>>

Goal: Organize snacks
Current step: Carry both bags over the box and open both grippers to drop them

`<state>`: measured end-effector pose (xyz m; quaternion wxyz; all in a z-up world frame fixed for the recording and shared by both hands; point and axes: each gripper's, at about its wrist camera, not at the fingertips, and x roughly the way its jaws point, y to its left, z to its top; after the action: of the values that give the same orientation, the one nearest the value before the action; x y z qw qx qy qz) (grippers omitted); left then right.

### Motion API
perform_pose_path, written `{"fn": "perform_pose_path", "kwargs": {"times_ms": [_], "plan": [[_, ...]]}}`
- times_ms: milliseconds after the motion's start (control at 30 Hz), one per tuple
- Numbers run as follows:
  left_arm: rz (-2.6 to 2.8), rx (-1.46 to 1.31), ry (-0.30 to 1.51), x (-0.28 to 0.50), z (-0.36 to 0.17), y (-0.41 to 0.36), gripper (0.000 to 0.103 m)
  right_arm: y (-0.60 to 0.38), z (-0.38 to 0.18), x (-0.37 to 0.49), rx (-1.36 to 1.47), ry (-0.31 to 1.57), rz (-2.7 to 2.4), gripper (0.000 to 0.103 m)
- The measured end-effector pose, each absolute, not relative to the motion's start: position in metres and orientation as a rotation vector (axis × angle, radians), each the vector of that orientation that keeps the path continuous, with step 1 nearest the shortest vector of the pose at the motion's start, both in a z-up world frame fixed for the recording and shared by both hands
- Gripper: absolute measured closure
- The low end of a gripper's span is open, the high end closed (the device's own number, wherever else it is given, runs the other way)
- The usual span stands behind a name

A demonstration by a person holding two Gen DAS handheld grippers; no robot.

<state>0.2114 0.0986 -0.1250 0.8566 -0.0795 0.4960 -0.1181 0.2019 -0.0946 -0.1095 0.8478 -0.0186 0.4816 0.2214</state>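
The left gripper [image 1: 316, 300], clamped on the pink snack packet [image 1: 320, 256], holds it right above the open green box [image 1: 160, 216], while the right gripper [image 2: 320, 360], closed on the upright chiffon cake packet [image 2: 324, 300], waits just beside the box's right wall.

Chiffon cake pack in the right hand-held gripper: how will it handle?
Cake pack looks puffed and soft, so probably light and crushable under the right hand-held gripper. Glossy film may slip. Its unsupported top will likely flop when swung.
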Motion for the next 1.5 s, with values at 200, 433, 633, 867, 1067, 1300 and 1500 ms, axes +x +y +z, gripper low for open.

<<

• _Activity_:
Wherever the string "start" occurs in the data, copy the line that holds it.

• _Expected output_:
- times_ms: milliseconds after the motion's start (control at 30 Hz), one per tuple
- The measured end-effector pose, each absolute, not relative to the motion's start: position in metres and orientation as a rotation vector (axis × angle, radians), each the vector of that orientation that keeps the path continuous, with step 1 nearest the shortest vector of the pose at the motion's start, both in a z-up world frame fixed for the recording and shared by both hands

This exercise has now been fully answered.